▶ What needs to be done
Could you set down exactly the lines that start at the one containing "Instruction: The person" and end at the final line of the material below?

▶ Supplied material
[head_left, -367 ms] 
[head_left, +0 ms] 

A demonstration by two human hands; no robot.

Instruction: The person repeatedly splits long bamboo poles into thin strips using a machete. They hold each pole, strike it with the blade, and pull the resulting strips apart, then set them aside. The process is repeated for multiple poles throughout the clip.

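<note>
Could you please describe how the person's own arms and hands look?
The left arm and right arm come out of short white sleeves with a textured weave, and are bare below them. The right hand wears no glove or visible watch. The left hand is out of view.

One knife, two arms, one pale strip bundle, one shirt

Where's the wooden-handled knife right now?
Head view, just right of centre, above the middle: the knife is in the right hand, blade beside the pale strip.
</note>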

▶ Exercise solution
Instruction: The person repeatedly splits long bamboo poles into thin strips using a machete. They hold each pole, strike it with the blade, and pull the resulting strips apart, then set them aside. The process is repeated for multiple poles throughout the clip.

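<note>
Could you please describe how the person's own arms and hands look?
The left arm and right arm come out of short white sleeves with a textured weave, and are bare below them. The right hand wears no glove or visible watch. The left hand is out of view.

One knife, two arms, one pale strip bundle, one shirt

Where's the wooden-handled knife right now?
Head view, just right of centre, above the middle: the knife is in the right hand, blade beside the pale strip.
</note>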

This exercise has no more to it.